The 110 young players making up the National Youth Orchestra of Scotland’s flagship Symphony Orchestra have travelled from all over Scotland to attend a residential course in preparation for a tour of a lifetime. In a project which must have taken years in the planning, the whole orchestra, instruments and minders jet off to China for concerts in Shanghai, Beijing and Tianjin during the first week in August. This bon voyage concert in Perth was a perfect chance for the players to present their touring programme to a friendly home crowd.

Rory Macdonald © Benjamin Ealovega
Rory Macdonald
© Benjamin Ealovega

The theme for all the NYOS orchestras (there are three) for 2015 has been Scottish Connections, so the programme included music by Scottish composer Erik Chisholm, who died 50 years ago, and his colleague and friend Shostakovich. Conductor Rory Macdonald was born in Scotland and once upon a time played violin in this orchestra when it performed Rachmaninov’s Second Symphony, which made up the second half of the evening.
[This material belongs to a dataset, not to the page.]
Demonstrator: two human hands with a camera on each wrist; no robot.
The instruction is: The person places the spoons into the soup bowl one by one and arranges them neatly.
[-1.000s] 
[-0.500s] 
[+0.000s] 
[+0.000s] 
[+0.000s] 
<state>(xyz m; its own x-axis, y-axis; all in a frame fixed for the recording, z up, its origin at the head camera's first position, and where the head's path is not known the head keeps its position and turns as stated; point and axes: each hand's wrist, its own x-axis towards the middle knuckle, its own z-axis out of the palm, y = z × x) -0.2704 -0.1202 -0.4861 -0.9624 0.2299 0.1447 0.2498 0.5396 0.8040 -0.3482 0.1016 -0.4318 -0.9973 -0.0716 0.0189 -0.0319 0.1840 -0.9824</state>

Shostakovich’s punchy Festive Overture was written in 1954 to celebrate the 37th anniversary of the October Revolution. The initial brass fanfare certainly blew away any cobwebs as the large forces made an exciting sound, bottomed out by a bass trombone and two growly tubas. Macdonald took the piece at what seemed a dangerously fast lick, but balanced and controlled the players well and introduced exciting dynamics, particularly the discipline of playing both fast and quietly. One of the highlights was the quality of the string playing as the army of 70 players tackled the infectious rhythms and themes, each section in perfect unison. Not to be outdone, the woodwind with fast flowing clarinet blew a storm of pure energy. It was a rousing six minutes, all over too soon as the final chord, in a touch of showmanship, was played on an upbow in the strings, ending in a forest of all bows in the air.

Erik Chisholm’s Piano Concerto no. 1 “Pìobaireachd” was written while he was still in Scotland, soon after graduating from Edinburgh University and well before his appointment to the University of Capetown. It is based on bagpipe music and takes soloist and orchestra on a challenging tour of the repertoire, from misty laments to energetic Scottish dance. While the pipe themes abound, they are set against more angular dissonant music, sometimes urgent with pounding rhythms, in a manner not dissimilar to his contemporary, Bartók. Danny Driver played Chisholm’s other piano concerto, the Hindustani recently, so it was fascinating to compare and contrast both works. To set the scene, a drone in the bassoons with oboe solo soon gave way to more energetic rhythms. Driver exchanged urgent phrases across the orchestra before a cadenza introduced a dreamy interlude followed by flowing piano against swooping strings and soft brass and woodwind as the music drifted off into nothing. A lively dance followed with fierce cross-rhythms, Macdonald marshalling his forces with precision as Driver lifted occasionally off his seat with excitement. An ethereal Adagio followed, depicting mysterious misty glens and raindrops, with sensitive playing from pianist and orchestra and a lovely melancholy solo from leader Elanor Gunn with the strings playing like a rolling sea. A feature of the work is that most instruments get to interact directly with the soloist at some point, and Macdonald balanced things so that his players were showcased in what could be a an uproar of notes at times, particularly in the final reel-based movement where soloist and orchestra took part in a crazy ceilidh of cross-rhythms, tossed to and fro with dangerous syncopated chromatic variations in an exciting finish.

National Youth Orchestras of Scotland Symphony Orchestra © National Youth Orchestras of Scotland
National Youth Orchestras of Scotland Symphony Orchestra
© National Youth Orchestras of Scotland

Rachmaninov’s Symphony no. 2 in E minor, stuffed full of gorgeous tunes, really gave this orchestra a chance to shine. It is a long work with each movement bringing its own challenges, but Macdonald’s crystal clear and ever-elegant gestures brought out the very best in his players. The fine string playing was a feature of this concert, and no more so than in this symphony, from the passionate tunes, particularly in the Adagio to the massed ranks of violins rocking to and fro as they attacked a phrase in the first movement with a blizzard of up-bows. Yet there was a maturity here too in polished tone and dynamic variation, difficult to achieve when musical emotions are running high and there is a temptation to uncontrollably gallop off as the tempos pick up. There was very solid work from the brass too, particularly the six horns, who had a very busy concert, as did the woodwind. What made this performance special was the quality of the ensemble playing, controlled throughout. If occasionally the sheer numbers involved created such a loud noise that it was challenging to pick out detail, it was more than made up for by sheer exuberance.

A tour encore of a setting of a Chinese folk song was followed by a more familiar medley of Scottish reels before a smiling orchestra, smart in their black uniforms with quirky tartan ties and bobbles in red and blue took their bows. A clearly impressed audience wished them bon voyage on their trip to faraway lands: China is in for a treat.